Just got back from taking Aurora to the vets
She has a wound on her back.

Here a little back story on this wound, in case any part of this history is important to whats happening now?

When i 'adopted' Aurora and her cage mate Anya a few weeks ago, they weren't in great condition, Both very skittish and mistrusting of humans despite being 'handled daily', The old owners were just getting rid of their guinea pigs, they were not a rescue or anything.

Upon arrival Aurora's condition was obviously worse, she had two healing wounds on her back and also an abnormally large and long back toe nail.

The two wounds were healed and it was just the fur that hadn't grown back, making them stand out.
Anyway, Fast forward to a few days after i got them, I noticed that Anya who is the more dominant of the two, will climb onto Aurora's back when they get spooked.

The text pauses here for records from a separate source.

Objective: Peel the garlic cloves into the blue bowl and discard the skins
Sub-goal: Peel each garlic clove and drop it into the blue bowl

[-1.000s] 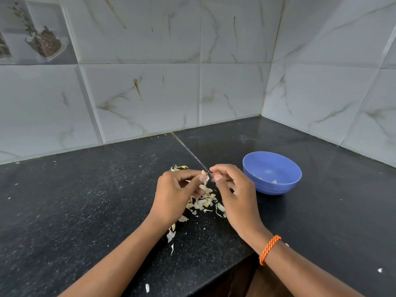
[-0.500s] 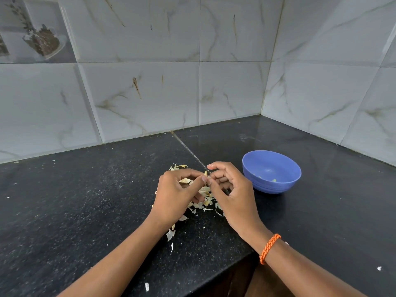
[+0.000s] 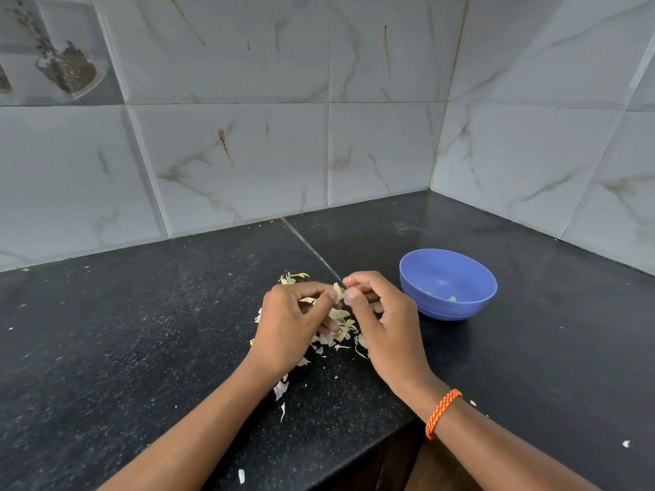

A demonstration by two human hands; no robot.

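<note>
**Both hands on one garlic clove above the skin pile**

While I look for print or a brand, I find no writing I can read anywhere on the blue bowl, the wall tiles or the black counter; one tile at the upper left carries only a picture.

From my feed, the left hand and the right hand meet at their fingertips. The garlic clove sits pinched between the left thumb and forefinger, and the right thumb and forefinger close narrowly on its other side. The remaining fingers of both hands curl inward beneath.

Directly below the fingertips, the loose skins lie scattered on the counter, with a few more flakes nearer the left wrist. The bowl stands just beside the right hand's knuckles, apart from them, and small pale pieces lie in its bottom. An orange cord bracelet circles the right wrist.
</note>
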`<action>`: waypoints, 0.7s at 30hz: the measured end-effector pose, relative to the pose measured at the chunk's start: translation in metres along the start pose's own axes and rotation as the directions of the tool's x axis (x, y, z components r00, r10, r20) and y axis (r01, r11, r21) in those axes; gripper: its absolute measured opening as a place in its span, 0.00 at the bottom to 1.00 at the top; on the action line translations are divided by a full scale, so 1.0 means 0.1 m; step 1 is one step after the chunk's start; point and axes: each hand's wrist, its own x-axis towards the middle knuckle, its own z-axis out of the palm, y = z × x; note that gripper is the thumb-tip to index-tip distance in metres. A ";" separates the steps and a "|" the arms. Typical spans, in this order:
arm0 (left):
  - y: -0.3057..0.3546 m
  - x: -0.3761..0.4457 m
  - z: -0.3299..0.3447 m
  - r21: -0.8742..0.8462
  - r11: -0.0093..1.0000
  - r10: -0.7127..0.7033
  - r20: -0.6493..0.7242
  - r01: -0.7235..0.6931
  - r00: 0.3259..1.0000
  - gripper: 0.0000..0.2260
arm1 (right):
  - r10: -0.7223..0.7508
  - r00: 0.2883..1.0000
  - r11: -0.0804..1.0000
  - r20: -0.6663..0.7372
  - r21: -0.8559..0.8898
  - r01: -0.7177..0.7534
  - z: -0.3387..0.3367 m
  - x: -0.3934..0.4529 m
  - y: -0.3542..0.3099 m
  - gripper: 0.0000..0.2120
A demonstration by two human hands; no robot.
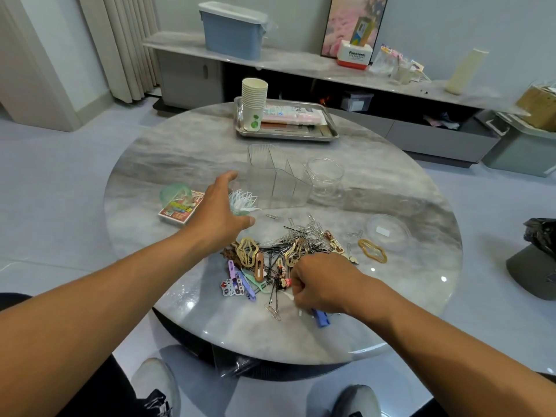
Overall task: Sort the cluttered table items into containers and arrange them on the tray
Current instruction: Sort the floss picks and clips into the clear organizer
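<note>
1. Grey marble makes up the round tabletop [186, 152], with a long low shelf against the wall behind it.
2. At the far edge of the tabletop sits a metal tray [329, 132], holding a stack of paper cups [254, 100] at its left end and flat packets [290, 115] beside them.
3. Near the middle stands a clear divided organizer [278, 176], with a clear jar [325, 176] just to its right.
4. Toward the right edge lies a clear lid [388, 231], and a gold hair clip [373, 249] rests just beside it.
5. A mixed pile of hair clips, bobby pins and paper clips [288, 251] covers the near centre.
6. By the left edge lies a card box [180, 210] with a green cap [174, 194] resting on it.
7. The left hand [219, 212] reaches out with fingers spread and relaxed, over a spiky white and green object [243, 201]; whether it touches is unclear.
8. The right hand [319, 284] is at the near side of the pile, fingers curled downward; what they pinch cannot be told. A blue clip [322, 319] shows just below it.
</note>
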 end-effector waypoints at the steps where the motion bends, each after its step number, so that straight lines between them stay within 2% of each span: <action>1: 0.00 0.00 0.00 0.003 1.000 -0.002 0.000 0.002 1.000 0.44 | -0.001 1.000 1.000 -0.005 -0.027 0.001 0.00 0.01 0.01 0.06; 3: 0.00 -0.01 -0.01 0.005 1.000 -0.009 -0.001 0.009 1.000 0.45 | -0.024 0.999 0.995 -0.027 -0.094 0.021 0.02 0.04 0.00 0.04; 12: -0.01 -0.04 -0.04 0.001 1.000 -0.030 0.009 0.030 1.000 0.45 | -0.132 0.980 0.962 -0.147 -0.259 0.090 0.06 0.09 -0.03 0.13; 16: -0.01 -0.04 -0.05 0.003 0.999 -0.036 0.011 0.036 0.999 0.45 | -0.133 0.982 0.972 -0.132 -0.210 0.104 0.07 0.12 -0.01 0.15; 21: 0.01 -0.02 -0.07 -0.007 0.999 -0.051 0.013 0.051 0.999 0.45 | -0.017 0.997 0.999 -0.077 -0.034 0.015 -0.10 0.11 0.05 0.06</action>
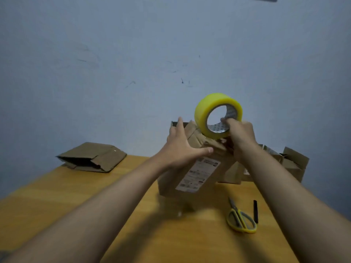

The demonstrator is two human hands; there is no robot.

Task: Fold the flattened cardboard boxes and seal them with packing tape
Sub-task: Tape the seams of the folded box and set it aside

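— Where's the tape roll (218, 114)?
— Right hand (240, 133) grips it through the core, atop the standing box (197, 173) on the table (133, 215).
— The left hand (180, 147)?
— Spread flat, pressing the flaps.

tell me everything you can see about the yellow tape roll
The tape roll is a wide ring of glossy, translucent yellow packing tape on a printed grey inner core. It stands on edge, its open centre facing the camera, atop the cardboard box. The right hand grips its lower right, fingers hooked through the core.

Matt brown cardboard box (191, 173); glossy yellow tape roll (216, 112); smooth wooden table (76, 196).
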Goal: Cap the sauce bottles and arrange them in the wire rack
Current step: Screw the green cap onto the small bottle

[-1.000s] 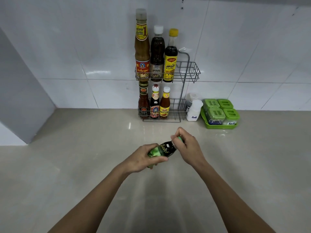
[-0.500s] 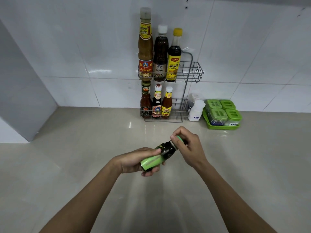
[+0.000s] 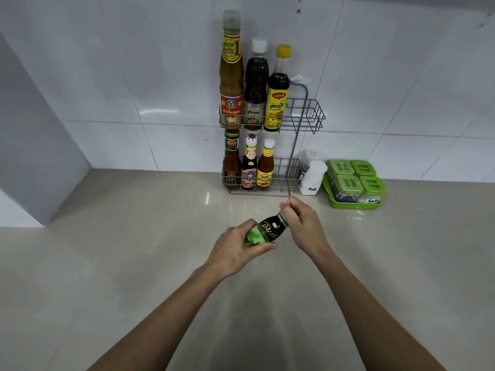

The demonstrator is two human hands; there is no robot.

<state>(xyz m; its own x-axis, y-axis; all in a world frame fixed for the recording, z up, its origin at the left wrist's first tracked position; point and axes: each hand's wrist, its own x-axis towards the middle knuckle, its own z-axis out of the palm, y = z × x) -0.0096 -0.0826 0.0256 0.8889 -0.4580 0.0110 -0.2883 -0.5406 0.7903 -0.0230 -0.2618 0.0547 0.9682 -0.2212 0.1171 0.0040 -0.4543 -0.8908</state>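
Above beige counter [image 3: 107, 263], left hand [image 3: 235, 250] grasps tilted green-labelled dark bottle [image 3: 263, 231]; right hand [image 3: 305, 226] pinches its neck.

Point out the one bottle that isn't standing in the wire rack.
The green-labelled bottle, held tilted between the left hand and right hand; the other six stand upright in the rack.

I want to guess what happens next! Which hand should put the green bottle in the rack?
Probably the left hand. It already wraps the green bottle, while the right hand only pinches at its neck. The wire rack has free space right of its bottles, straight ahead.
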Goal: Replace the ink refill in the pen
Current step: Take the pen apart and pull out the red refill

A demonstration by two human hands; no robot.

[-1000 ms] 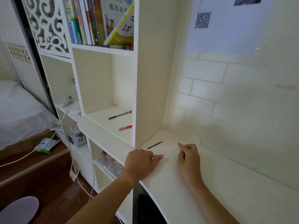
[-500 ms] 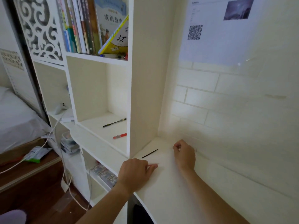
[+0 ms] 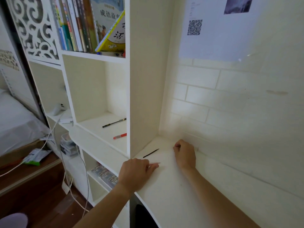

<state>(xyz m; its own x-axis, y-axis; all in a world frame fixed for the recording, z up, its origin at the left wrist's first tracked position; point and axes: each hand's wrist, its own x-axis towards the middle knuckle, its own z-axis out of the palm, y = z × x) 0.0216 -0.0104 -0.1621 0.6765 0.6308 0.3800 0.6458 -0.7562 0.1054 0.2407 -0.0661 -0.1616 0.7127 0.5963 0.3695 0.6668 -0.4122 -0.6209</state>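
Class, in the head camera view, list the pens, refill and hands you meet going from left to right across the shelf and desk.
Black pen → red pen → left hand → black refill → right hand.

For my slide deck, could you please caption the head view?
Both hands rest on a white desk beside a thin black refill.
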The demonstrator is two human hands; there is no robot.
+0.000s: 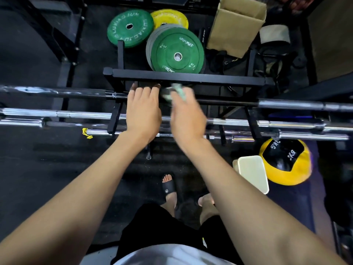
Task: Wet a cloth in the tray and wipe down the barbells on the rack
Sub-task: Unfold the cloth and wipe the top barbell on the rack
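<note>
Two bare hands reach down over a black steel rack (188,76) that holds several barbells lying side by side, and we judge the wiping step to be under way. Our right hand (186,116) grips a crumpled pale green cloth (176,91), bunched in the curled fingers and pressed at the dark middle shaft of the farthest barbell (57,92); the hand is blurred. Our left hand (143,109) lies just beside it, fingers straight and together, resting on the same bar and holding nothing.

Nearer to us lie three more bars (76,114) of bright chrome, smooth on the sleeves and finely ridged along the grip. The pale rectangular tray (253,174), hard and smooth-sided, stands on the floor to our right, well apart from the cloth; we cannot tell whether it holds water.

Next, in our judgement, the cloth must slide along the dark shaft toward one sleeve, with steady pressure, while the flat hand keeps the round bar from rolling. Beyond the rack lie green rubber plates (176,51), matte and disc-shaped.
</note>
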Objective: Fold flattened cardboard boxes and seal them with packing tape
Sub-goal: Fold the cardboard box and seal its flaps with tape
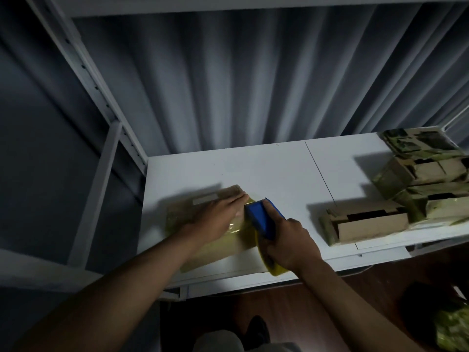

So i realized this might be where the wounds had come from,
And they got scratched up again recently,

So i looked into wounds, hair loss, ect and realized this might actually be Mites,
So i got her an appointment to see the vet today, which i just got back from.

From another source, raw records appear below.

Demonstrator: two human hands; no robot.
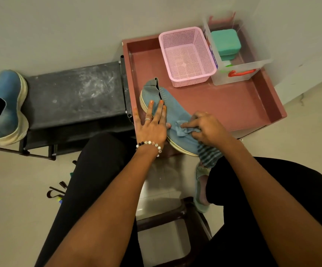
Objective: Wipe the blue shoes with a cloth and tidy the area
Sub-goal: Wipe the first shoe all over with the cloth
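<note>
Soft, light knit shoe (172, 112) lying on the tray's (233, 105) near edge, pinned under flat, straight-fingered left hand (152, 126), rubbed near the toe by right hand (206, 128) bunching the cloth (185, 130); likely best steadied by its firmer sole.

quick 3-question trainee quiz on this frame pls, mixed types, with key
1. True or false: the left hand lies with straight fingers on the blue shoe.
2. The right hand grips: A) pink basket B) cloth C) green sponge
3. Fill in: the second blue shoe sits on the black ___.

Key: 1 true; 2 B, the cloth; 3 rack. The pink basket stands untouched on the red tray.
</note>
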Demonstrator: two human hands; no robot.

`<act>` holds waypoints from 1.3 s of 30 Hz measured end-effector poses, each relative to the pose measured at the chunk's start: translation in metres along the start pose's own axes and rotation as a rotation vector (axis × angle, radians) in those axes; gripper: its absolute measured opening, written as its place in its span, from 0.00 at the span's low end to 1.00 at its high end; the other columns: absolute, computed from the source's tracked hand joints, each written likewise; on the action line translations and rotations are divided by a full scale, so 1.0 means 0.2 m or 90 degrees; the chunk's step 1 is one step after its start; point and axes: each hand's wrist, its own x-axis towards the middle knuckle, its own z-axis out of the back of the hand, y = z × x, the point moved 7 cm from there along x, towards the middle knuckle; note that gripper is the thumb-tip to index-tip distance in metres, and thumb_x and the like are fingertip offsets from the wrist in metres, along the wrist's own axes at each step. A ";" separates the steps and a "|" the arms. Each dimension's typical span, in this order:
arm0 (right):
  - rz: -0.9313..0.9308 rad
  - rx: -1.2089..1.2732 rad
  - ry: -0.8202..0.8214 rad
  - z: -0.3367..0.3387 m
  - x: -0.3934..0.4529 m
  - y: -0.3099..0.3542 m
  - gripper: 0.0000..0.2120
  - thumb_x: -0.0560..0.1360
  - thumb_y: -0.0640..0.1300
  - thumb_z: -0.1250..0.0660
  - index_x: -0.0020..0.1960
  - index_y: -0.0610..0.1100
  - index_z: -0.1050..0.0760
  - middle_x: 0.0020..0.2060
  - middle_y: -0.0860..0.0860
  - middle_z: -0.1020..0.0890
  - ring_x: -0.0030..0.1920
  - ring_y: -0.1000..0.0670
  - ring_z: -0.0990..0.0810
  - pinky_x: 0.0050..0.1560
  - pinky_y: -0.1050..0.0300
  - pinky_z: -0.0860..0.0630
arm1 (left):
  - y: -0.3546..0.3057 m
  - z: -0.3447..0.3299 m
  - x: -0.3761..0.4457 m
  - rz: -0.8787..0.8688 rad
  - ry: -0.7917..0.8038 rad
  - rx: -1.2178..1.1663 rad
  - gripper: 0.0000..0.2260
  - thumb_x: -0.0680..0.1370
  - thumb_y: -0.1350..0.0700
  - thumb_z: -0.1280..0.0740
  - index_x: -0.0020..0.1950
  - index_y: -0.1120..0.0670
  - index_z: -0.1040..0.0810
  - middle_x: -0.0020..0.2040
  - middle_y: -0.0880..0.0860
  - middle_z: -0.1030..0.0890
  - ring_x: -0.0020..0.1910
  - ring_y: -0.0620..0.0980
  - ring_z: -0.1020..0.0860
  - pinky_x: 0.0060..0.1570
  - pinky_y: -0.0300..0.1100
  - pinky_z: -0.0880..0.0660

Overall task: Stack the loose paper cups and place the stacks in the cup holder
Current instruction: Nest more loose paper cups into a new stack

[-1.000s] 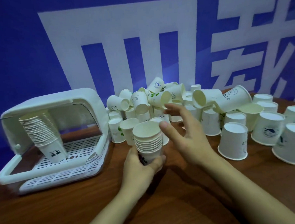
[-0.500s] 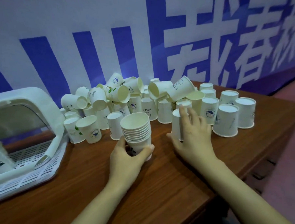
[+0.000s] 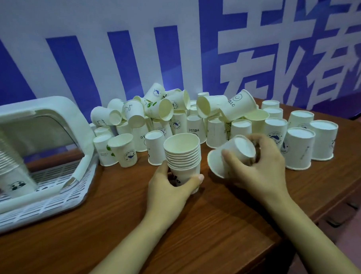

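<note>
left hand (image 3: 171, 186) wraps the base of the cup stack (image 3: 183, 157), stack upright on the worktop (image 3: 138, 232), mouths up. right hand (image 3: 257, 166) grips a single cup (image 3: 231, 155), fingers curled round its bottom end, cup tipped with mouth facing left-down, just right of the stack, not touching it. loose cups (image 3: 174, 116) piled behind both hands against the wall; more upside-down ones to the right. cup holder (image 3: 52, 155) at far left, lid up, another stack (image 3: 9, 165) leaning inside.
</note>
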 end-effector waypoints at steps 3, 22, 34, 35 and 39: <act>-0.098 0.116 0.044 -0.02 0.00 -0.07 0.28 0.63 0.58 0.21 0.54 0.56 0.33 0.48 0.56 0.21 0.47 0.52 0.17 0.48 0.42 0.17 | -0.01 0.00 0.00 -0.007 0.010 0.003 0.19 0.68 0.51 0.17 0.55 0.42 0.19 0.51 0.39 0.14 0.50 0.34 0.18 0.47 0.29 0.24; 0.013 0.440 0.099 -0.26 0.09 0.27 0.13 0.75 0.47 0.24 0.58 0.50 0.20 0.49 0.54 0.12 0.51 0.52 0.13 0.50 0.57 0.17 | -0.03 -0.03 0.00 -0.053 0.054 0.015 0.20 0.68 0.52 0.17 0.56 0.42 0.20 0.50 0.31 0.16 0.51 0.31 0.19 0.46 0.23 0.28; 0.021 0.325 0.249 -0.41 -0.01 0.22 0.36 0.61 0.71 0.22 0.64 0.56 0.24 0.61 0.45 0.19 0.58 0.44 0.16 0.61 0.37 0.21 | 0.02 -0.06 0.00 -0.054 0.068 -0.002 0.21 0.70 0.60 0.18 0.58 0.44 0.19 0.51 0.42 0.13 0.49 0.40 0.16 0.48 0.33 0.23; 0.040 0.316 0.238 -0.39 -0.01 0.23 0.35 0.63 0.69 0.22 0.65 0.56 0.25 0.62 0.47 0.20 0.61 0.47 0.18 0.63 0.40 0.22 | 0.02 -0.06 0.00 -0.050 0.070 -0.008 0.19 0.71 0.60 0.18 0.57 0.45 0.19 0.50 0.43 0.13 0.49 0.40 0.16 0.48 0.34 0.23; 0.103 0.323 0.215 -0.33 -0.02 0.27 0.37 0.68 0.63 0.28 0.74 0.53 0.31 0.63 0.55 0.21 0.68 0.50 0.24 0.67 0.45 0.26 | 0.01 -0.06 -0.01 -0.052 0.057 -0.020 0.19 0.72 0.60 0.19 0.58 0.46 0.18 0.51 0.42 0.13 0.50 0.40 0.15 0.50 0.35 0.21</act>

And the vet had a very close look at the wound, the area around it and said he doesn't think its mites, it doesn't look like shes scratched it and made it bleed, but that there are two very distinct bite marks on her back.

So he asked a lot about their history, where i got them from, were they together when i got them or did i bond them myself,
But they were already bonded, and have been for a long time according to previous owners. (they're are both around a year old)

So what should i do?

I've been given some wound wash to help keep infection at bay, She also weighed 910g at the vets.

i don't really want to separate Anya and Aurora if i can help it, they are obviously bonded, but does this come under the category of 'drawing blood in fights'?
I've never seen any behavior from either of them that indicates they are having fights, I've not heard any crying or rumbling or anything like that?
But if they aren't fighting why is Anya biting Aurora?
or could it be that Aurora is biting herself? Why would she do that?
Is there any behavior i should look for that would indicate she is biting herself for a reason that's not Mites?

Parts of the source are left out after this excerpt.